(About this task) From the data below, repeat everything exactly except the images.

___ Source information

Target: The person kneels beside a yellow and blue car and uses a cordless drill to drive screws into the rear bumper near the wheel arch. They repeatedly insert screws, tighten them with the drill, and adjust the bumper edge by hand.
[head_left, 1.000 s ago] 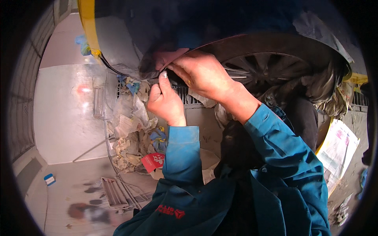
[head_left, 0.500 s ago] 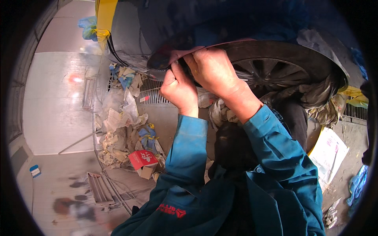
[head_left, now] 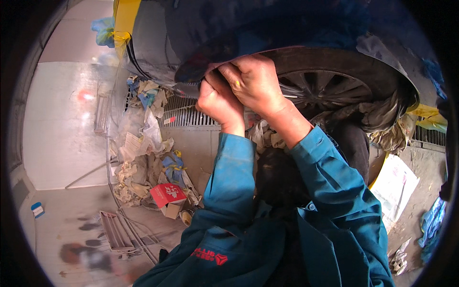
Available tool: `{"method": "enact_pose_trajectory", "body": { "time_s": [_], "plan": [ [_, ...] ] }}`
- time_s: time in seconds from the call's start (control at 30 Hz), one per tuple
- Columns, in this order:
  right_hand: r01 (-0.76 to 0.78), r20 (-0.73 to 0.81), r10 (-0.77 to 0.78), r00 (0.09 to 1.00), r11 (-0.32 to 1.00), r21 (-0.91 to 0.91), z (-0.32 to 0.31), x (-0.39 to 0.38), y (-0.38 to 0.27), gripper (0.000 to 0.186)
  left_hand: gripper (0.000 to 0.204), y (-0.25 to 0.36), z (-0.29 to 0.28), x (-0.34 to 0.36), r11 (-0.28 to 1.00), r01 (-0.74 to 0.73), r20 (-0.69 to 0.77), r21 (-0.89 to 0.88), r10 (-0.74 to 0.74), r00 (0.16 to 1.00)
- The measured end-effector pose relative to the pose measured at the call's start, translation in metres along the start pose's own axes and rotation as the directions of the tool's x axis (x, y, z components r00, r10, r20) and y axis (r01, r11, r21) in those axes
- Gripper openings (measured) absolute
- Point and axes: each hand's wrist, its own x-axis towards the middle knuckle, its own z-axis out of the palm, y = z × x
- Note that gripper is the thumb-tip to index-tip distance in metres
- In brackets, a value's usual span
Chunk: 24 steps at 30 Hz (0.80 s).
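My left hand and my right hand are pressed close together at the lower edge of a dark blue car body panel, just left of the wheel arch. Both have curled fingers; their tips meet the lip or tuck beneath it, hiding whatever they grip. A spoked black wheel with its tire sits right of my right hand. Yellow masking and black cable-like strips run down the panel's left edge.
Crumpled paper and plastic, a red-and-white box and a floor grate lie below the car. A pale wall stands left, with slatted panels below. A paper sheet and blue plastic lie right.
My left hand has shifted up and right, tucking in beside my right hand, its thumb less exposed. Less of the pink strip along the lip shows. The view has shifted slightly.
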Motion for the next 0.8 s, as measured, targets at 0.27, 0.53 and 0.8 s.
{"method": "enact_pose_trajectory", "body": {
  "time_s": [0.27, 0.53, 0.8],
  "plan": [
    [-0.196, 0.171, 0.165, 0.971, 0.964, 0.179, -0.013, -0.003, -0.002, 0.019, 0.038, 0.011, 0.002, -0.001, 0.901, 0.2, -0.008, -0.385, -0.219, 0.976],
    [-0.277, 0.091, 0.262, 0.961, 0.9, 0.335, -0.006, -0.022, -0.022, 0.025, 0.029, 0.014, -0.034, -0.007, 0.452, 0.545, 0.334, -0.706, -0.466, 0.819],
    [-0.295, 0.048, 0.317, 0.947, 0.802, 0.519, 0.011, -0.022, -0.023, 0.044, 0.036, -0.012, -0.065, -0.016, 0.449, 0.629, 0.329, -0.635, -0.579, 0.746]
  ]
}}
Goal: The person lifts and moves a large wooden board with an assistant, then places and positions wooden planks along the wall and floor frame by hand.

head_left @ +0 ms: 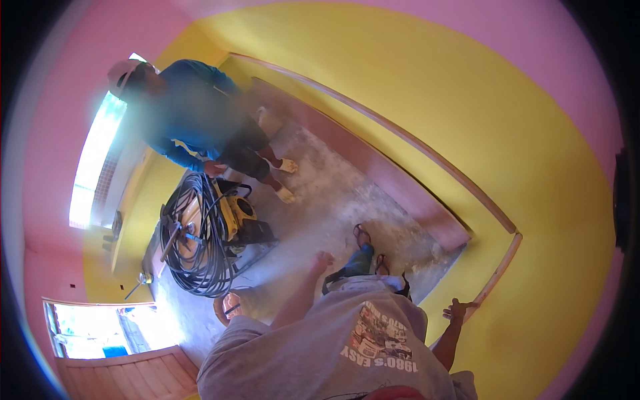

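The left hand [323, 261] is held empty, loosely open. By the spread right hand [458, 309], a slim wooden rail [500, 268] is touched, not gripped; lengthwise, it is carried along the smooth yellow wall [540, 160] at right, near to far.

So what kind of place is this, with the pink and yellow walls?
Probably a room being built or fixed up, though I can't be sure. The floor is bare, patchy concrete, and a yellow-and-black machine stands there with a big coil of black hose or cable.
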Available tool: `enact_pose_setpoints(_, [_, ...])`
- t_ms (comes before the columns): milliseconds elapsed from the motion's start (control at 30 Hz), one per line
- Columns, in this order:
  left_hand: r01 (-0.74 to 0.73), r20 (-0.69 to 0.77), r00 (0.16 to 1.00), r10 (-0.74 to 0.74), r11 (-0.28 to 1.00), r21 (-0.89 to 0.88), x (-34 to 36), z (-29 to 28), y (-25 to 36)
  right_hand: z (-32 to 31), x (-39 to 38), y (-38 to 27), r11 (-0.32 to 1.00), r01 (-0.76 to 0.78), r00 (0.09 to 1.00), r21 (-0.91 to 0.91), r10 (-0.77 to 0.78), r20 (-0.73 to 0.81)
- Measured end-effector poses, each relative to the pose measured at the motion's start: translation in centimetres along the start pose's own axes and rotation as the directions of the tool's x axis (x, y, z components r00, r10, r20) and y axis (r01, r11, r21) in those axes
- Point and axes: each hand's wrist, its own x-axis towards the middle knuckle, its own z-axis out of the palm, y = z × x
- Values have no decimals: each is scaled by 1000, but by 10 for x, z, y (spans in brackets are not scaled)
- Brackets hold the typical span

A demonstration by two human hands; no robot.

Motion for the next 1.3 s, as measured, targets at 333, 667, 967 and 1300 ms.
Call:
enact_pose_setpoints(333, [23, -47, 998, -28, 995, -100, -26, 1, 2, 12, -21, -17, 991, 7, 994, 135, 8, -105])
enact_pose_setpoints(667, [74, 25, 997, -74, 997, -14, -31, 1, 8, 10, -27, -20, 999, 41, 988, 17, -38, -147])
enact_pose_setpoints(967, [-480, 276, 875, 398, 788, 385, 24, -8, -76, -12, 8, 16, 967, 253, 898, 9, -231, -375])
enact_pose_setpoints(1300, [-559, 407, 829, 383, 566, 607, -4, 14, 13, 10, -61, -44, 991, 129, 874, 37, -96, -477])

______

(Solution for this task)
Target: The person kneels beside a yellow and blue car and uses a cordless drill to drive screws into the rear bumper near the wheel arch. They repeatedly insert screws, tighten them with the drill, and adjust the bumper edge by hand.
[head_left, 1.000 s ago] 
[head_left, 0.500 s ago] 
[head_left, now] 
Available tool: `{"method": "enact_pose_trajectory", "body": { "time_s": [_], "plan": [ [_, ...] ] }}`
- time_s: time in seconds from the call's start (control at 30 Hz), one per tuple
- Columns, in this order:
  right_hand: r01 (-0.76 to 0.78), r20 (-0.73 to 0.81), r10 (-0.77 to 0.78), r00 (0.09 to 1.00), r11 (-0.32 to 1.00), r21 (-0.91 to 0.91), z (-0.32 to 0.31), x (-0.39 to 0.38), y (-0.38 to 0.27), gripper (0.000 to 0.186)
  left_hand: gripper (0.000 to 0.204), y (-0.25 to 0.36), z (-0.29 to 0.28), x (-0.34 to 0.36), r11 (-0.28 to 1.00), r01 (-0.74 to 0.73), r20 (-0.69 to 0.77), r21 (-0.89 to 0.88), r10 (-0.74 to 0.74), r00 (0.16 to 1.00)
- The measured end-effector pose relative to the pose measured at the call's start, translation in metres along the start pose's own axes and rotation as the directions of the tool's x axis (x, y, z components r00, r10, r20) and y axis (r01, r11, r21) in those axes
- Gripper openings (measured) absolute
- Point and axes: each hand's wrist, its own x-axis towards the middle knuckle, its own z-axis out of the palm, y = z × x
- Note that gripper is the thumb-tip to index-tip distance in metres
- In brackets, a value's usual span
Chunk: 24 steps at 30 Hz (0.80 s).
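My left hand and my right hand are pressed close together at the lower edge of a dark blue car body panel, just left of the wheel arch. Both have curled fingers; their tips meet the lip or tuck beneath it, hiding whatever they grip. A spoked black wheel with its tire sits right of my right hand. Yellow masking and black cable-like strips run down the panel's left edge.
Crumpled paper and plastic, a red-and-white box and a floor grate lie below the car. A pale wall stands left, with slatted panels below. A paper sheet and blue plastic lie right.
My left hand has shifted up and right, tucking in beside my right hand, its thumb less exposed. Less of the pink strip along the lip shows. The view has shifted slightly.
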Motion for the next 0.8 s, as measured, targets at 0.27, 0.53 and 0.8 s.
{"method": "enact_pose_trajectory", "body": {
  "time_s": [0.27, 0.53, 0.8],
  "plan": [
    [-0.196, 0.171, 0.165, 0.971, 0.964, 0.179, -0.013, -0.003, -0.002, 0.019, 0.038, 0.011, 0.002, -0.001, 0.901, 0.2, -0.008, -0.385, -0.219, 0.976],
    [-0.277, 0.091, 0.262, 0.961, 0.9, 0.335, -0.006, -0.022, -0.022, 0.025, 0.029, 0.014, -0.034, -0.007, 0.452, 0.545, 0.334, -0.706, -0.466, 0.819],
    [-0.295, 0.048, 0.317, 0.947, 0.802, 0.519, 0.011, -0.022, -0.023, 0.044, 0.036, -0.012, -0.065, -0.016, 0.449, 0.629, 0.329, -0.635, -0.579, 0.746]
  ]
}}
Goal: The person lifts and moves a large wooden board with an assistant, then places and positions wooden planks along the wall and floor frame by hand.

head_left @ +0 ms: 

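The left hand [323, 261] is held empty, loosely open. By the spread right hand [458, 309], a slim wooden rail [500, 268] is touched, not gripped; lengthwise, it is carried along the smooth yellow wall [540, 160] at right, near to far.

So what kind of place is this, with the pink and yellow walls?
Probably a room being built or fixed up, though I can't be sure. The floor is bare, patchy concrete, and a yellow-and-black machine stands there with a big coil of black hose or cable.
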Available tool: `enact_pose_setpoints(_, [_, ...])`
- t_ms (comes before the columns): milliseconds elapsed from the motion's start (control at 30 Hz), one per line
- Columns, in this order:
  left_hand: r01 (-0.74 to 0.73), r20 (-0.69 to 0.77), r00 (0.16 to 1.00), r10 (-0.74 to 0.74), r11 (-0.28 to 1.00), r21 (-0.89 to 0.88), x (-34 to 36), z (-29 to 28), y (-25 to 36)
  right_hand: z (-32 to 31), x (-39 to 38), y (-38 to 27), r11 (-0.32 to 1.00), r01 (-0.76 to 0.78), r00 (0.09 to 1.00), r21 (-0.91 to 0.91), r10 (-0.77 to 0.78), r20 (-0.73 to 0.81)
- Measured end-effector poses, each relative to the pose measured at the motion's start: translation in centimetres along the start pose's own axes and rotation as the directions of the tool's x axis (x, y, z components r00, r10, r20) and y axis (r01, r11, r21) in those axes
- Point and axes: each hand's wrist, its own x-axis towards the middle knuckle, its own z-axis out of the palm, y = z × x
- Values have no decimals: each is scaled by 1000, but by 10 for x, z, y (spans in brackets are not scaled)
- Brackets hold the typical span

A demonstration by two human hands; no robot.

Motion for the next 1.3 s, as measured, targets at 333, 667, 967 and 1300 ms.
Call:
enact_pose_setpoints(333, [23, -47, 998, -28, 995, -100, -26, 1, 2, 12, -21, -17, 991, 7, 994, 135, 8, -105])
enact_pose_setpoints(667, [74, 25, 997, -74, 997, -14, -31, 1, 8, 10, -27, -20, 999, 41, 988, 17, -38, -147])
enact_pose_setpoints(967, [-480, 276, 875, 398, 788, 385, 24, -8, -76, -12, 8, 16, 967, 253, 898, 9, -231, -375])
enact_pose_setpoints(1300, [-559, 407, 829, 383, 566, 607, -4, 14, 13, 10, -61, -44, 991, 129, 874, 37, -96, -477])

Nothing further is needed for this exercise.